> _About this task_
Two lines in the listing below mark the span: one contains "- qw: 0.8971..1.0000" and one contains "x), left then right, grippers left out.". Reproduce both of them and everything between, exactly.
>>>>
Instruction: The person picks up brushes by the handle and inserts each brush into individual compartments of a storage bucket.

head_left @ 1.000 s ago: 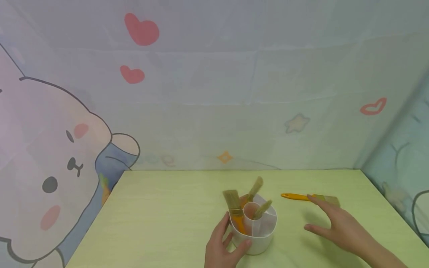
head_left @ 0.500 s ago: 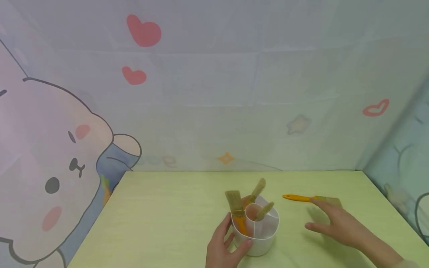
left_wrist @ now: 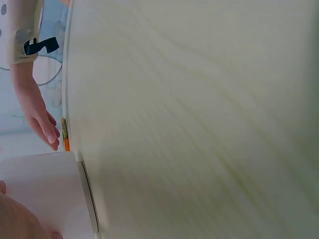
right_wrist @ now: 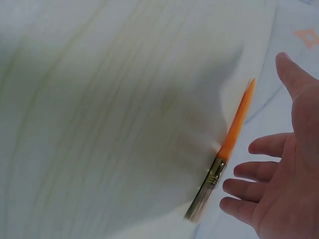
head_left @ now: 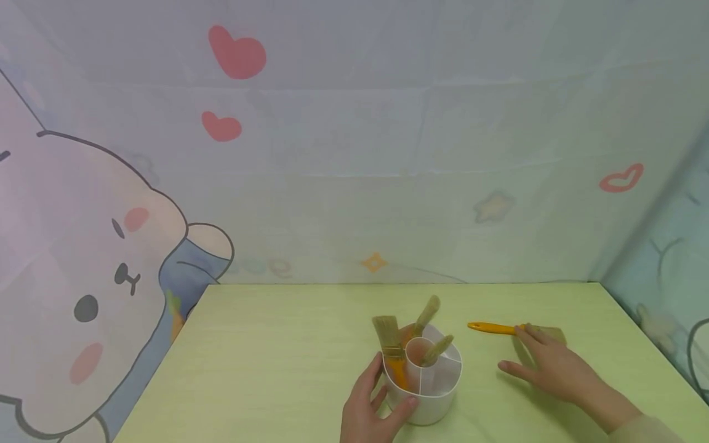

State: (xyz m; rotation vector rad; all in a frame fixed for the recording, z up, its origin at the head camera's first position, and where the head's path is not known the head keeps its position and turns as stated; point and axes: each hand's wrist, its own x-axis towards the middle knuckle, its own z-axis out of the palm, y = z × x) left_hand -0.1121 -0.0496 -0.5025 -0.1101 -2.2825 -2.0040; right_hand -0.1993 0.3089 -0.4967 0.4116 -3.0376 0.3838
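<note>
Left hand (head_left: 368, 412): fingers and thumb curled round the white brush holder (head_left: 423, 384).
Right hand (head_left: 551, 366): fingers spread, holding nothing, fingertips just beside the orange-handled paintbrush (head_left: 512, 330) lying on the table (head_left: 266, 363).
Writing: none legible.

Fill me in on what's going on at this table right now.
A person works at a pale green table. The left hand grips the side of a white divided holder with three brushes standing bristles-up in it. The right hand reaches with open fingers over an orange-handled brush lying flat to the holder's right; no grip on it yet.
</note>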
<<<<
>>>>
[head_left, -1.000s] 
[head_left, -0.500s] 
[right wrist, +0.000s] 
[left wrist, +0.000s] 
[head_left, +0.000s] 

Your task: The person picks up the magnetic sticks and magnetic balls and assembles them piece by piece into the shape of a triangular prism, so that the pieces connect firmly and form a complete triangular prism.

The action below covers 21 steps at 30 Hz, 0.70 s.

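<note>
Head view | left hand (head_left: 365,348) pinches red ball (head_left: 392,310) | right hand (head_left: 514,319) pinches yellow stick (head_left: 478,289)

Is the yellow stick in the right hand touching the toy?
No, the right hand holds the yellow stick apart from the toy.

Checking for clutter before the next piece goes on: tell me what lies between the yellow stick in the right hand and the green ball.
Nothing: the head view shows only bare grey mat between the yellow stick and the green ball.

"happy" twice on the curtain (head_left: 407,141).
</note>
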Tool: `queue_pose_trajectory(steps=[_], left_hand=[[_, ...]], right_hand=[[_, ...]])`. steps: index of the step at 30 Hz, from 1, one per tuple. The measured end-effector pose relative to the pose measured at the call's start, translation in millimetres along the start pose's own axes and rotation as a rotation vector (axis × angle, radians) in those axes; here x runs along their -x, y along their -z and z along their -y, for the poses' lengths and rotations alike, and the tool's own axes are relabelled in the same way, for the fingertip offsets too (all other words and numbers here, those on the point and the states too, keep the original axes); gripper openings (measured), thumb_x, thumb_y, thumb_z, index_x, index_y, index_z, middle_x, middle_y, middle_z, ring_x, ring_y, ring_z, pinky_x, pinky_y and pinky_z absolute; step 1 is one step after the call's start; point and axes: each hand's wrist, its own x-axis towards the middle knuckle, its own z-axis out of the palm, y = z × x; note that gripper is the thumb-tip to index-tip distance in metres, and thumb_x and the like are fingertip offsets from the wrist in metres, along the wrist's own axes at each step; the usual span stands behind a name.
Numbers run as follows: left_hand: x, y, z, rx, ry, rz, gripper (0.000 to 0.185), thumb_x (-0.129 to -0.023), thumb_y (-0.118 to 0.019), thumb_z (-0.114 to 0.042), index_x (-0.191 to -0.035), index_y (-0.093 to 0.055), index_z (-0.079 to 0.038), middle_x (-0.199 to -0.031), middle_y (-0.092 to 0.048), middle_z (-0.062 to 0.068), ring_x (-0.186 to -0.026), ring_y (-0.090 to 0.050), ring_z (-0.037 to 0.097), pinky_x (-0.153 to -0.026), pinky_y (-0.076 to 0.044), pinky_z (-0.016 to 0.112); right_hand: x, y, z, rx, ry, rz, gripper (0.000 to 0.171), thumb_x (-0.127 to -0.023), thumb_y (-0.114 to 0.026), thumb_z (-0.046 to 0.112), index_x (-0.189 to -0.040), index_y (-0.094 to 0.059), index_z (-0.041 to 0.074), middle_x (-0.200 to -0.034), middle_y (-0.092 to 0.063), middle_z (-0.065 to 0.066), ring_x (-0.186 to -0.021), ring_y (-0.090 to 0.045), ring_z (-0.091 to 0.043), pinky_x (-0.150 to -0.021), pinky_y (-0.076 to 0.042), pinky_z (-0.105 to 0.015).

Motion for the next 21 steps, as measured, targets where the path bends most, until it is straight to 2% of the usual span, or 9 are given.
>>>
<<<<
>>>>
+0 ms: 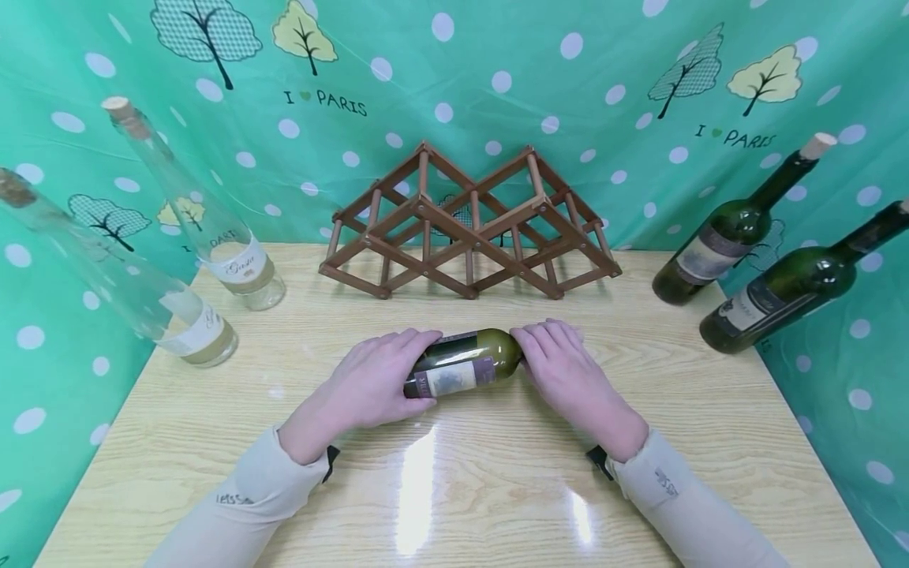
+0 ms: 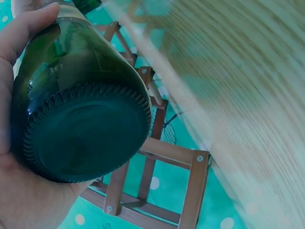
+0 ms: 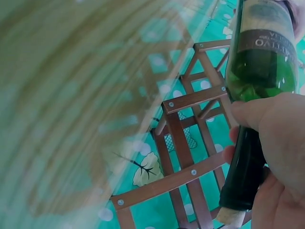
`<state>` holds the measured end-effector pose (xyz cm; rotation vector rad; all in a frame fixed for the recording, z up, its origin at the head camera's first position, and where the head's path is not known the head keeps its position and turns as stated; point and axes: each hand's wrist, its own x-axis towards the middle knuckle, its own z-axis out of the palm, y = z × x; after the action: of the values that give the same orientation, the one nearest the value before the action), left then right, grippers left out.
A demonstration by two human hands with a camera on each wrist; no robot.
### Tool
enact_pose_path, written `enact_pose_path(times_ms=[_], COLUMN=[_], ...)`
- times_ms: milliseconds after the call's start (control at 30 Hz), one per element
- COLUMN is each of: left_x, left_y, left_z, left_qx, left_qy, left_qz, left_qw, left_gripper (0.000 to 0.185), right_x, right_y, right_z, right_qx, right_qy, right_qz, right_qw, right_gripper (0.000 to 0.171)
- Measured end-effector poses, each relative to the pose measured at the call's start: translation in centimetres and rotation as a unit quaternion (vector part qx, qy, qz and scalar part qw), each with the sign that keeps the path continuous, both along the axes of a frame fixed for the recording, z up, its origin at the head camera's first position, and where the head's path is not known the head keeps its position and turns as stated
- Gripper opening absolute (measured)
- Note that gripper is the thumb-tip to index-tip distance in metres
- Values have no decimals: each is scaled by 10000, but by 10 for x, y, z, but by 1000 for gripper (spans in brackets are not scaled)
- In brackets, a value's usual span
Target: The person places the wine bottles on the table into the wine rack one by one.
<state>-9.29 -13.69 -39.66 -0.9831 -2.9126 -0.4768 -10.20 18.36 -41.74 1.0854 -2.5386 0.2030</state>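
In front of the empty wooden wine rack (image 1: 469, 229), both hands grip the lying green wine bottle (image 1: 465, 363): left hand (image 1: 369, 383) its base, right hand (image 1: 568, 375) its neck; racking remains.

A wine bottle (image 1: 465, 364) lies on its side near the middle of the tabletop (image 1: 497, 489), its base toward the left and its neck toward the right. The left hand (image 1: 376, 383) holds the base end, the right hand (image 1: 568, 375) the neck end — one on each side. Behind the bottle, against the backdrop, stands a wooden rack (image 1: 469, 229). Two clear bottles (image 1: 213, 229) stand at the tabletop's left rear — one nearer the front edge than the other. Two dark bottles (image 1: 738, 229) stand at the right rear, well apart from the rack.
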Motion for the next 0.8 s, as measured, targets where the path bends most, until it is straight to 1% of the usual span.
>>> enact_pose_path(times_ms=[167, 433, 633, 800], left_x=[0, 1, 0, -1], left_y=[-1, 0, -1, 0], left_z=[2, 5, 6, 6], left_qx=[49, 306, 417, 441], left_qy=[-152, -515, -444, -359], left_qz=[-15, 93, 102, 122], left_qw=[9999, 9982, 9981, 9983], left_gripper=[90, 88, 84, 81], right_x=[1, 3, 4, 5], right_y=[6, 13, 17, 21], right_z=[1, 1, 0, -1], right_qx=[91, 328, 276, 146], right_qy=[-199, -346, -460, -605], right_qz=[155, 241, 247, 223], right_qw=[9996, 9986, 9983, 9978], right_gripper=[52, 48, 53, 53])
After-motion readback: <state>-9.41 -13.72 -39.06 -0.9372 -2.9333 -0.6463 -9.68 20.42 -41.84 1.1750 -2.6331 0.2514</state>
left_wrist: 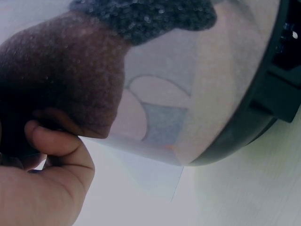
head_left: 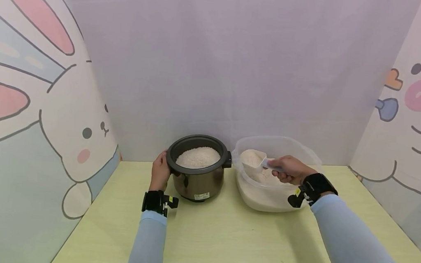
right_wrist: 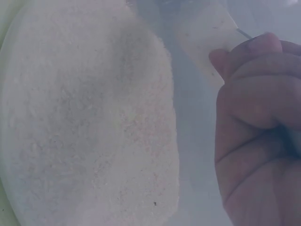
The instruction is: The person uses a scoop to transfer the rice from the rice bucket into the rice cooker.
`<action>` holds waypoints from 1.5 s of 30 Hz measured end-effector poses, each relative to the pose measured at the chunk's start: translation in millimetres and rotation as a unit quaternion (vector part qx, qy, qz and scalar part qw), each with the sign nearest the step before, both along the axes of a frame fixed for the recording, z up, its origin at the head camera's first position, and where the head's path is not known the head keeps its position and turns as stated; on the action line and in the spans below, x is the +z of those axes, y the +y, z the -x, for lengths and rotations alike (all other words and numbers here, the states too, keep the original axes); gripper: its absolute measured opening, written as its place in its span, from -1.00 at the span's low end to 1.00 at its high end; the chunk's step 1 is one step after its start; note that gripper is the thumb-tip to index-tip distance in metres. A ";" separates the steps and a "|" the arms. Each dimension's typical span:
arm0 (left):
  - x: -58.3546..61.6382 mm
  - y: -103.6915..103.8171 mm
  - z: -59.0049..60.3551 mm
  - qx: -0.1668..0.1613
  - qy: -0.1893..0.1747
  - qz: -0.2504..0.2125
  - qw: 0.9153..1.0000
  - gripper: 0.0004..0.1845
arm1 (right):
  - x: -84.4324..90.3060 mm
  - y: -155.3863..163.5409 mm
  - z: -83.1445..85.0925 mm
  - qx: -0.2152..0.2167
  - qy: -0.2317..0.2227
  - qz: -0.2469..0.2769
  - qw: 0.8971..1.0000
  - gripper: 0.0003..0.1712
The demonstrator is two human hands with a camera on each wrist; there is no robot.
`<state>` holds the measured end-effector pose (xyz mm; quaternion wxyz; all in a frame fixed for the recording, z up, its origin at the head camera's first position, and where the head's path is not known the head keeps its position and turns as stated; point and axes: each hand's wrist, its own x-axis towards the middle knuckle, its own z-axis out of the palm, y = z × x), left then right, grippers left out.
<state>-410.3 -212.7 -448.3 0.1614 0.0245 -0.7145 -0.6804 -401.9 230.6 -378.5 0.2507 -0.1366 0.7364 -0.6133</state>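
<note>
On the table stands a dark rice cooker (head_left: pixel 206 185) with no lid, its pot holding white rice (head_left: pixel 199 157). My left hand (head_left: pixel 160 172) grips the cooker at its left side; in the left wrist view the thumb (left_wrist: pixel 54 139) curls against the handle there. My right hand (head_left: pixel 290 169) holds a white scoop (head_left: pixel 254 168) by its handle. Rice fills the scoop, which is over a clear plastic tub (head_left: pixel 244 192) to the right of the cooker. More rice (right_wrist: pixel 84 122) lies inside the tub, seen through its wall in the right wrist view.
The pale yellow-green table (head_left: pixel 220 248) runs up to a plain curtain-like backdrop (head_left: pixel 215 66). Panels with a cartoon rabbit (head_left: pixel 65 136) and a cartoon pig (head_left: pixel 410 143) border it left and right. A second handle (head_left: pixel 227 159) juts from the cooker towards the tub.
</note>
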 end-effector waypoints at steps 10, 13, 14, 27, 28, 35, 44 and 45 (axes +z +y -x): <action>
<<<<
> _Task output_
  - qw: 0.8971..1.0000
  - gripper: 0.0003..0.1712
The demonstrator is two human hands with a camera on each wrist; there is no robot.
`<state>` holds the measured end-effector pose (xyz mm; quaternion wxyz; all in a frame fixed for the recording, z up, its origin at the head camera's first position, and where the head's path is not known the head keeps its position and turns as stated; point and axes: each hand's wrist, its own x-axis towards the middle knuckle, its own z-axis out of the palm, y = z × x), left then right, grippers left out.

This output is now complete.